Decreased inflammation in liver of L-p65-KO mice on a chow diet. A: The p65 protein in liver tissue. Proteins were determined by Western blotting. B: Expression of mRNA of NF-κB target genes in primary hepatocytes. The primary hepatocytes were treated with TNF-α (20 ng/mL) for 2 h to induce expression of the indicated genes. Data are mean ± SEM (n = 3). **P < 0.001 by Student t test.
Enhanced Systemic Insulin Sensitivity in L-p65-KO Mice on HFD
Analysis of the phenotype was first performed in L-p65-KO mice on a chow diet. No phenotypic change was observed by ITT and GTT, body weight, body composition, food intake, energy expenditure, physical activity, and substrate use (data not shown). The data suggest that KO does not influence insulin sensitivity and energy balance in lean mice. In obese KO mice on HFD (58% calories from fat), insulin sensitivity was significantly improved as indicated by a 50% reduction in fasting insulin and enhanced tolerance to insulin and glucose (Fig. 2A–C). The data suggest that NF-κB inactivation in hepatocytes significantly improves systemic insulin sensitivity in L-p65-KO mice in obese but not lean conditions.
Figure 2.
Systemic insulin sensitivity in L-p65-KO mice. A: Fasting insulin. Blood was collected from mice following overnight fasting after 18 weeks on HFD (n = 7–8). B: ITT. After 15 weeks on HFD, mice received insulin 0.75 units/kg i.p. following 4 h of fasting (n = 10–12). Blood glucose was determined at the indicated time points. C: GTT. After 14 weeks on HFD, mice received glucose 2 g/kg i.p. following overnight fasting (n = 10–12). Data are mean ± SEM. *P < 0.05. ip, intraperitoneal.

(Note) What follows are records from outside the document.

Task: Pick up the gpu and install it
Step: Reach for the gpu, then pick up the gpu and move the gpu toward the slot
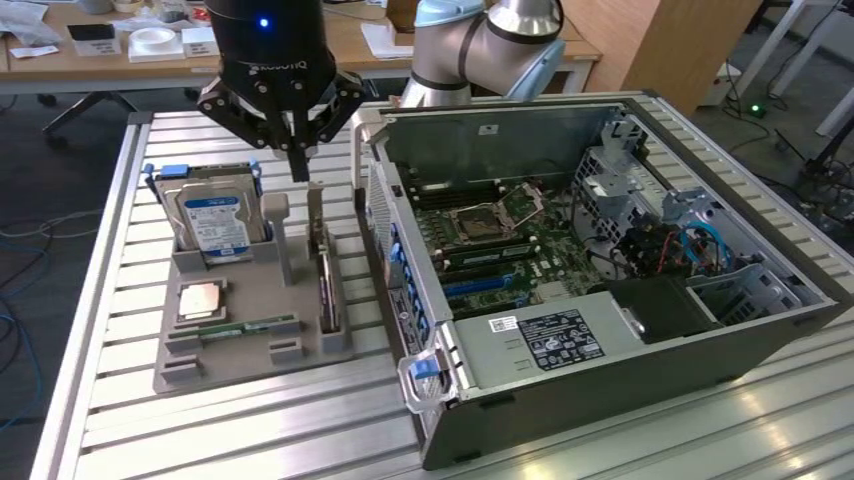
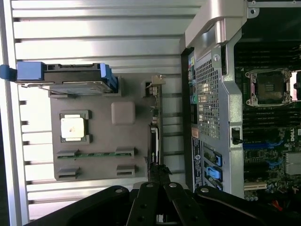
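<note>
The gpu (image 1: pixel 324 275) stands on its long edge in a slot of the grey holder tray (image 1: pixel 254 352), on the side nearest the open computer case (image 1: pixel 561 340). In the wrist view the gpu (image 2: pixel 155 134) is a thin dark strip beside the case wall. My gripper (image 1: pixel 302 172) hangs just above the card's far end, its black fingers drawn together and shut. In the wrist view the gripper (image 2: pixel 158 170) meets over the card's edge. I cannot tell whether it touches the card. The motherboard (image 1: pixel 507 240) lies exposed inside the case.
The tray also holds an upright silver hard drive (image 1: pixel 214 222), a processor chip (image 1: pixel 200 298) and a green memory stick (image 1: pixel 247 327). A grey post (image 1: pixel 276 215) stands beside the gpu. Everything rests on a slatted aluminium table (image 1: pixel 267 425). Cables and a drive cage fill the case's right side.
</note>
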`<state>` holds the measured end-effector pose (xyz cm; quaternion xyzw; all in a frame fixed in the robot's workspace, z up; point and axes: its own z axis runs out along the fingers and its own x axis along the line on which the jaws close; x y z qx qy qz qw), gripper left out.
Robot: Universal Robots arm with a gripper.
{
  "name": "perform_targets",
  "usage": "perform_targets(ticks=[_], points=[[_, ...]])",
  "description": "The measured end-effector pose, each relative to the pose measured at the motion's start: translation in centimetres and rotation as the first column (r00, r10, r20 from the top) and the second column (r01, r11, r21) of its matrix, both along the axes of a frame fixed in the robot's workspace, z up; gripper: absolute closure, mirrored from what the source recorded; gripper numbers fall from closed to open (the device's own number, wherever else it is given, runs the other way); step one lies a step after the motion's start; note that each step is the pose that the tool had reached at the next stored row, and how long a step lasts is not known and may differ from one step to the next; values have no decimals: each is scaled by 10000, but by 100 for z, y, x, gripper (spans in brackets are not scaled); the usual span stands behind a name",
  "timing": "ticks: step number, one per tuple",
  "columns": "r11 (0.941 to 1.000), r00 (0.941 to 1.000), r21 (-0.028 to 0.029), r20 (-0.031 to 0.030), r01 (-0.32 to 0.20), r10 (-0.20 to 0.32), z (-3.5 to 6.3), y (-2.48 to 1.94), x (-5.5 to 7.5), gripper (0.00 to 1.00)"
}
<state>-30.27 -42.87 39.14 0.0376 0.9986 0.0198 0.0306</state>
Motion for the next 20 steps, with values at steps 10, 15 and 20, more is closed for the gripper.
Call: perform_targets(ticks=[10, 15, 20], points=[[10000, 10000, -9, -19, 9, -9, -3, 0, 6, 89], [10000, 10000, -9, -19, 9, -9, -3, 0, 7, 89], [10000, 10000, -8, -19, 10, -10, -3, 0, 6, 89]])
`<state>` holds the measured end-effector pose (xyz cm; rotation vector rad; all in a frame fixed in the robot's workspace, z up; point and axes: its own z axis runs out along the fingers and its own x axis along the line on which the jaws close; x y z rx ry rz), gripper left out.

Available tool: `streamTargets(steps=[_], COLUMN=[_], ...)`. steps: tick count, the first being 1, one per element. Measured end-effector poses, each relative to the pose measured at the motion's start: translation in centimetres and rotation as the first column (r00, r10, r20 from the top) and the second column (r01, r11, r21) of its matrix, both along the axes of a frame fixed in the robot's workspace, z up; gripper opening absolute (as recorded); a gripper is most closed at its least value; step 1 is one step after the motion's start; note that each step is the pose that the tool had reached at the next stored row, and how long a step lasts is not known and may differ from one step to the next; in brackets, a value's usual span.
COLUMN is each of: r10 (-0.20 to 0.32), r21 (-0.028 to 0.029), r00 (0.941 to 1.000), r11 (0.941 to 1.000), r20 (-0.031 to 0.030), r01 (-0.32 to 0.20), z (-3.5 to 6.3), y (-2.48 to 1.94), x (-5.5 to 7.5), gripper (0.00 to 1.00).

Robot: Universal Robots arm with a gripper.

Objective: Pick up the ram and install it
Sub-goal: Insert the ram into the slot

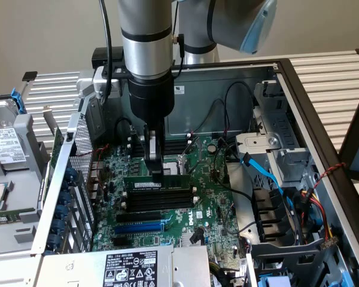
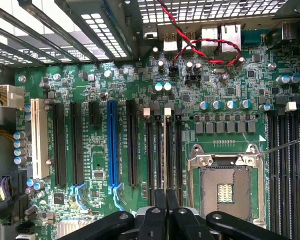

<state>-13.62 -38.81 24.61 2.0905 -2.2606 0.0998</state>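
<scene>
The ram [image 1: 176, 181], a long green stick with a white label, stands on edge along the rearmost black memory slot [image 1: 161, 200] of the motherboard [image 1: 209, 197]. My gripper [image 1: 157, 173] comes straight down from above and is shut on the ram's top edge near its middle. I cannot tell whether the ram's lower edge is pressed into the slot. In the wrist view the gripper [image 2: 166, 202] is pinched on the ram [image 2: 164, 165], seen edge-on running along the black slots [image 2: 151, 150].
A long blue slot [image 1: 140, 227] [image 2: 112, 145] lies beside the black ones. The open processor socket [image 2: 225, 187] is close to the memory slots. A drive cage [image 1: 275, 149] with blue cables [image 1: 257, 170] stands at the exterior view's right, and a power supply [image 1: 131, 269] in front.
</scene>
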Motion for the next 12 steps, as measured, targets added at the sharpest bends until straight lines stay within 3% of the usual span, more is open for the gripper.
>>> streamTargets(steps=[3,12], r10=[0.000,0.000], r21=[0.0000,-0.0001], r00=[1.0000,1.0000], r11=[1.0000,1.0000], r20=[0.0000,0.0000], r01=[0.000,0.000], z=[-0.05,-0.07], y=[-0.26,-0.30], x=[0.05,0.19], gripper=[0.12,0.12])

Enhanced Hepatic Insulin Sensitivity in L-p65-KO Mice on HFD
Liver insulin sensitivity was examined to understand the improved systemic insulin sensitivity in KO mice on HFD. Pyruvate tolerance was studied to determine hepatic gluconeogenesis, a process inhibited by insulin. Insulin sensitivity was inversely associated with glucose elevation in PTT. The tolerance was enhanced in L-p65-KO mice for a smaller increase in blood glucose (Fig. 3A). Phosphorylation of Akt was examined to determine insulin signaling activity in hepatocytes. Akt phosphorylation at T308 and S473 was enhanced in KO mice (Fig. 3B). Expression of gluconeogenic genes phosphoenolpyruvate carboxykinase (PEPCK) and glucose-6-phosphatase (G6Pase) was examined in hepatocytes to determine the mechanism of reduced gluconeogenesis, and both were decreased in the KO liver (Fig. 3C). Liver weight was not significantly altered in KO mice on HFD (Fig. 3D), although plasma ALT was elevated in KO mice (Fig. 3E). These data suggest that hepatic insulin sensitivity is improved in L-p65-KO mice on HFD.
Figure 3.
Hepatic insulin action in L-p65-KO mice. A: PTT. After 24 weeks on HFD, mice received pyruvate 2 g/kg i.p. following overnight fasting (n = 8–10). B: Insulin signaling in hepatocytes. Primary hepatocytes were prepared from 8-week-old mice and cultured in vitro. After 15 min of insulin treatment, phosphorylation of Akt at T308 and S473 was examined in cell lysate by Western blotting. C: mRNA expression of gluconeogenic genes in hepatocytes of KO liver (n = 6). D: Liver weight. Livers were collected from mice on HFD for 16 weeks and used in the weight analysis (n = 10–12). E: Liver function. ALT and AST were tested using plasma collected from mice after 4 weeks on HFD (n = 7). Data are mean ± SEM. *P < 0.05.
Reduced cAMP Activity in Liver of L-p65-KO Mice
Insulin action is antagonized by effects of glucagon in the control of hepatic gluconeogenesis. Glucagon activity depends on activation of the cAMP/PKA pathway. In the cAMP/PKA pathway, cAMP elevation leads to activation of serine kinase PKA, which phosphorylates the transcription factor CREB on S133. After phosphorylation, CREB promotes gluconeogenesis through the induction of PEPCK and G6pase transcription. CREB phosphorylation was examined in the livers of mice after overnight fasting. The phosphorylation signal was significantly reduced in KO liver (Fig. 4A), and this reduction was associated with a decrease in intracellular cAMP (Fig. 4B) and an increase in PDE3B expression (Fig. 4C and D). PDE3B is an intracellular enzyme that decreases cAMP levels in hepatocytes through catalyzing cAMP hydrolysis. Because cAMP concentrations are determined by relative rates of synthesis and degradation in cells, the increased expression of PDE3B is most likely responsible for the decreased cAMP content and cAMP/PKA signaling in liver tissue of KO mice.
Figure 4.
Reduced cAMP content and signaling in liver of L-p65-KO mice. Livers were collected from mice on HFD for 16 weeks. A: pCREB. The phosphorylation was determined through Western blotting. B: cAMP levels in liver tissue. C: PDE3B protein in liver tissue. D: PDE3B mRNA expression in liver of HFD-fed mice (n = 5). Data are mean ± SEM. **P < 0.01.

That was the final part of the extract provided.